Chico justru tertawa lagi. “Harusnya ditambah Diaz di belakang nama kamu!”
“Itu, sih, maunya kamu!”
“Alah … kamu juga mau. Jujur aja kali!”
“Nggak!”
“Serius nggak mau jadi nyonya Diaz?”
Ihh ... mulai, deh. Langsung saja kucubit pipinya yang tirus itu.
Kalau lagi begini, pasti yang lain pada envy. Gimana, nggak? Kita, kan, couple paling mesra di SMA 7 Langit Biru. Setiap hari mereka disuguhin adegan iri - able seperti ini.

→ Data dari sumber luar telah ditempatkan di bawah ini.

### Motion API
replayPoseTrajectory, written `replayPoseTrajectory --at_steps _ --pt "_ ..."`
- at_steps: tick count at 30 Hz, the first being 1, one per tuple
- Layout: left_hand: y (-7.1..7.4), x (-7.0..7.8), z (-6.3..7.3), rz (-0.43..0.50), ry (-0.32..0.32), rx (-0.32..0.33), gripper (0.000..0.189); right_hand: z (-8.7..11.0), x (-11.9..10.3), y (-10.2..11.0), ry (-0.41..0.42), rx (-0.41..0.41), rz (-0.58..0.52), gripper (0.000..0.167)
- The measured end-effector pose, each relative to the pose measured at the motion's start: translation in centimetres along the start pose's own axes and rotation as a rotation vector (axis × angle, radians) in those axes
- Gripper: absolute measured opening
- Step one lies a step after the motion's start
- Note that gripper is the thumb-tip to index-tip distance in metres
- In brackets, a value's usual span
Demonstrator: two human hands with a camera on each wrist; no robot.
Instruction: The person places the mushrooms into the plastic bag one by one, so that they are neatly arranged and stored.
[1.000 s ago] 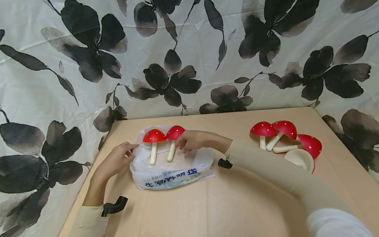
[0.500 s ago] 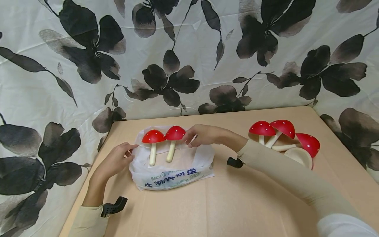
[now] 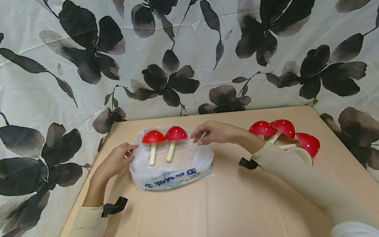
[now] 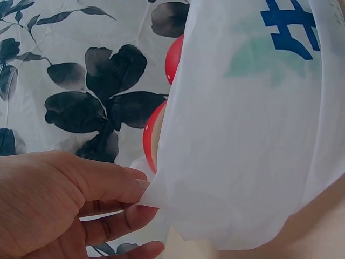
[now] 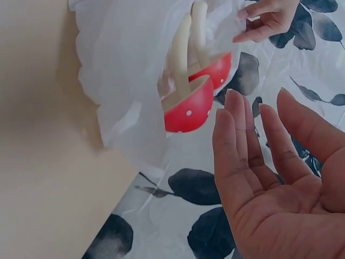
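White cloth [image 3: 189, 42] printed with charcoal flowers and leaves backs my whole head view, and below it I see a smooth, pale, wood-toned table [image 3: 225, 210]. On the near left, my left hand [image 3: 119, 156] reaches up and inward from a beige sleeve [image 3: 90, 220]; the left wrist camera shows thumb and index finger pinching the rim of a white plastic bag [image 3: 174, 182]. My right hand [image 3: 217, 133] hovers just beside the bag's far right rim, palm facing it, fingers spread, nearly straight and holding nothing. Each wrist carries a black band.

Large dark-blue Chinese characters cross the bag's near face; I read 生物 at the start and 袋 at the end. A smaller line runs above, too small for me to make out.

The plastic is thin, crinkled and translucent. At its mouth two red-capped mushrooms [image 3: 176, 133] lie side by side, stems toward me, caps by the far rim. The domed caps are glossy and white-dotted, the stems cream and smooth. Four more mushrooms [image 3: 309, 144] cluster at the table's far right, partly behind my right sleeve [image 3: 299, 181]; one shows its pale underside.
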State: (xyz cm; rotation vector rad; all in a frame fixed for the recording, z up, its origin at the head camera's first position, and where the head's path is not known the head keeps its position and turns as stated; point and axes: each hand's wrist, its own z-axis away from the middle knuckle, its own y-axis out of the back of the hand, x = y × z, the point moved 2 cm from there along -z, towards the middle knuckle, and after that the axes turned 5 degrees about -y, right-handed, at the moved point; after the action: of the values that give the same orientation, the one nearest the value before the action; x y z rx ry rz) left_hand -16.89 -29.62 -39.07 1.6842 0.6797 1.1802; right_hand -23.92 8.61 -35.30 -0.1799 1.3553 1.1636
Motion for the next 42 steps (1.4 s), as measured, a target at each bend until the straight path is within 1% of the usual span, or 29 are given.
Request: replayPoseTrajectory --at_steps 9,16,21,28,36,42 --pt "0.0 0.0 0.1 0.003 0.005 0.005 0.036 2.5 1.5 1.8 0.019 0.037 -0.056 0.034" --pt "0.0 0.0 0.2 0.006 0.010 0.004 0.036 4.4 2.5 2.9 0.000 0.057 -0.081 0.036" --pt "0.1 -0.1 0.2 0.008 0.010 0.005 0.036 5.6 3.3 3.4 0.000 0.065 -0.075 0.037" --pt "0.0 -0.2 0.1 0.005 0.003 0.007 0.037 7.2 5.0 4.0 -0.023 0.091 -0.073 0.037" --pt "-0.1 -0.3 0.0 0.005 0.005 0.002 0.037 9.1 6.6 5.1 -0.031 0.113 -0.039 0.039" --pt "-0.3 -0.5 0.0 0.008 0.003 -0.003 0.036 10.4 7.7 5.7 -0.015 0.107 -0.025 0.039"
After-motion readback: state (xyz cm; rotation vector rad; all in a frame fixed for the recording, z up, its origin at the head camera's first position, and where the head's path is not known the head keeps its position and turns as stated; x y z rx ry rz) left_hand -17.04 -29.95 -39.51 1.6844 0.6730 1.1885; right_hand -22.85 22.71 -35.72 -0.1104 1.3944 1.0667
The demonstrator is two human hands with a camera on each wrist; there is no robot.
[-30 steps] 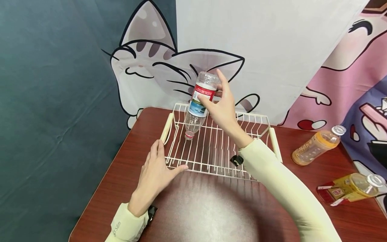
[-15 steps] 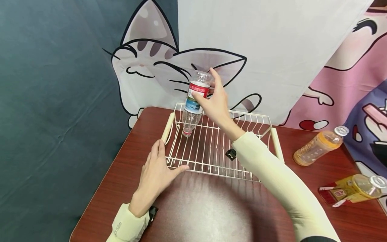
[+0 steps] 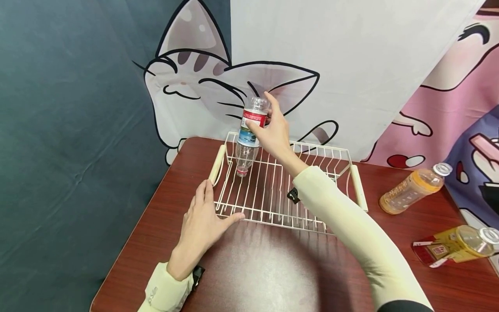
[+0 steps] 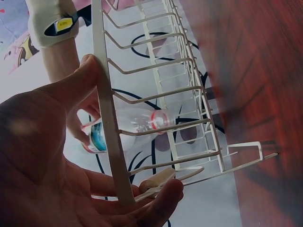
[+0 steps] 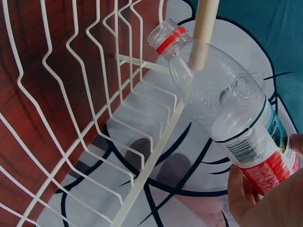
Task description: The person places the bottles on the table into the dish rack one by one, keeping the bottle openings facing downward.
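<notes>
Neck-down over the far left of the rack (image 3: 269,212), the bottle (image 3: 248,139) looks light, slick, squeezable (empty, I'd guess); the right hand (image 3: 275,132) clamps its label, best gripped gently. The left hand's (image 3: 202,227) straight fingers touch the rack, thumb apart.

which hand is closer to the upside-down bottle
Right: the right hand grips the bottle around its label; the left hand is apart from it, at the near left corner of the rack.

Counter (image 3: 269,279): reddish-brown, spreading across the lower frame
Wire rack (image 3: 359,189): cream-white, resting at frame centre
Orange-banded bottle (image 3: 409,193): sitting at right
Yellow-labelled bottle (image 3: 454,247): sitting at lower right
</notes>
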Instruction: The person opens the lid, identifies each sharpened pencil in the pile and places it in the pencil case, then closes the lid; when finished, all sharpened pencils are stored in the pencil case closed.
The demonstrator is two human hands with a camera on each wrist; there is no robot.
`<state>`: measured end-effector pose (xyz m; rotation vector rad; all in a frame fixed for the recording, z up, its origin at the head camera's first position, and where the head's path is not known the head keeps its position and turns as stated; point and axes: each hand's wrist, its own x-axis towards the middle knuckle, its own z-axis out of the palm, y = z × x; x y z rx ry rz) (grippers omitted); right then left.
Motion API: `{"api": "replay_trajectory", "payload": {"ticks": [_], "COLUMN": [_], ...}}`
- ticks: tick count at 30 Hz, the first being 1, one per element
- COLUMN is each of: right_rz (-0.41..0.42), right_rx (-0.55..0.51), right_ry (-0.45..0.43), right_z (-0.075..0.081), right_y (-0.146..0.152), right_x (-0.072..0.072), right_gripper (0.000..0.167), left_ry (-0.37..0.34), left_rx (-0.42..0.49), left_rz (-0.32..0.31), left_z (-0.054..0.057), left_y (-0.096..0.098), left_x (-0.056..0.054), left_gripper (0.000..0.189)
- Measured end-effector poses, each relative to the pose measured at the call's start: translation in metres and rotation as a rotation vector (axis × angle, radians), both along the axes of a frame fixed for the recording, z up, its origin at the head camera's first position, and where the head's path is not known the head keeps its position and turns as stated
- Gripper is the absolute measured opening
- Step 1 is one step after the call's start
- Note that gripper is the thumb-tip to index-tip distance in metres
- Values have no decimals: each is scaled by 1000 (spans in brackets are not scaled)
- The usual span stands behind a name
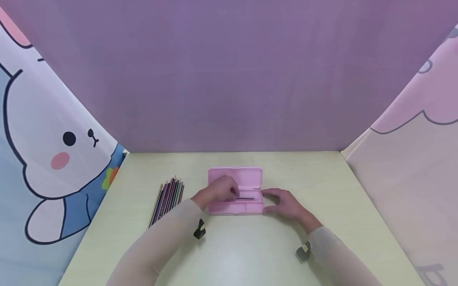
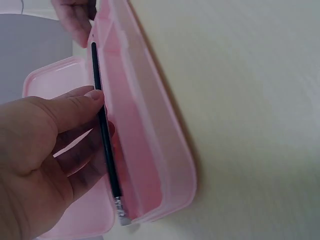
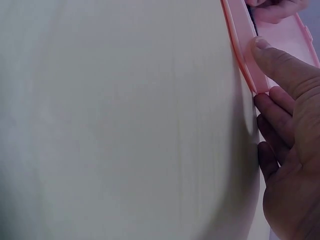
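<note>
The pink pencil case (image 1: 219,209) lies on the table with its lid (image 1: 250,176) folded back behind it. My left hand (image 1: 224,188) is over its tray and pinches a black pencil (image 2: 111,167) between thumb and fingers. A silver ferrule and eraser end the pencil nearest the left wrist camera, and its other end points toward my right hand. At the case's right end rests my right hand (image 1: 286,204), thumb (image 3: 270,52) and fingers spread along the edge. Low dividers split the tray into compartments.
Left of the case, a bundle of several dark and coloured pencils (image 1: 171,196) lies on the pale table (image 1: 243,246), partly hidden by my left sleeve. A purple panel (image 1: 236,79) rises behind the table, with printed cloth on both sides.
</note>
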<state>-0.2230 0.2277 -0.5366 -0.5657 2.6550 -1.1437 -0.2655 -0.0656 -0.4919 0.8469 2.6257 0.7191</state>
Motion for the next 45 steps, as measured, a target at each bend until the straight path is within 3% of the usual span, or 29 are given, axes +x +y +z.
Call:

Aku selalu bawa bekal buat kami makan bareng. Kadang yang masak Mama. Kadang aku sendiri. Kali ini kebetulan aku yang bikin nasi goreng kacangan yang dibuat asal - asalan tapi penuh cinta.
Kulihat Chico cukup antusias memakannya. Dilihat dari buruknya nafsu makan pacarku, dan dia makan selahap itu, jadi pasti rasanya lebih dari lumayan.
Aku dan Chico sudah pacaran sejak kelas tujuh. Kami sama - sama bertemu cinta pertama waktu itu. Sampai sekarang, udah empat tahun hubungan kami.
Selama itu berlangsung, tak pernah ada perkara berarti yang membuat kita berantem. Dengan kata lain, kita masih adem ayem sampai sekarang.
Meskipun satu tahun lalu, ada cobaan yang sangat memukul Chico, dan tentunya juga sangat memukulku. Chico divonis kanker darah.
Pertama, dia down banget. Tapi seiring berjalannya waktu, dia udah bisa nerima kenyataan. Bahwa inilah takdir Tuhan yang harus dijalani. Karena dia hanya sebagai makhluk ciptaan - Nya yang tak punya kuasa apapun.
Chico semangat buat sembuh. Dan aku janji, akan terus dampingin dia, apapun yang terjadi.
Sebulan sekali, aku anterin dia kemo. Sebuah perbuatan biadab yang katanya dapat memperlambat laju sel kanker. Tapi perbuatan biadab itu selalu sukses membuat Chico menderita setelah menjalaninya.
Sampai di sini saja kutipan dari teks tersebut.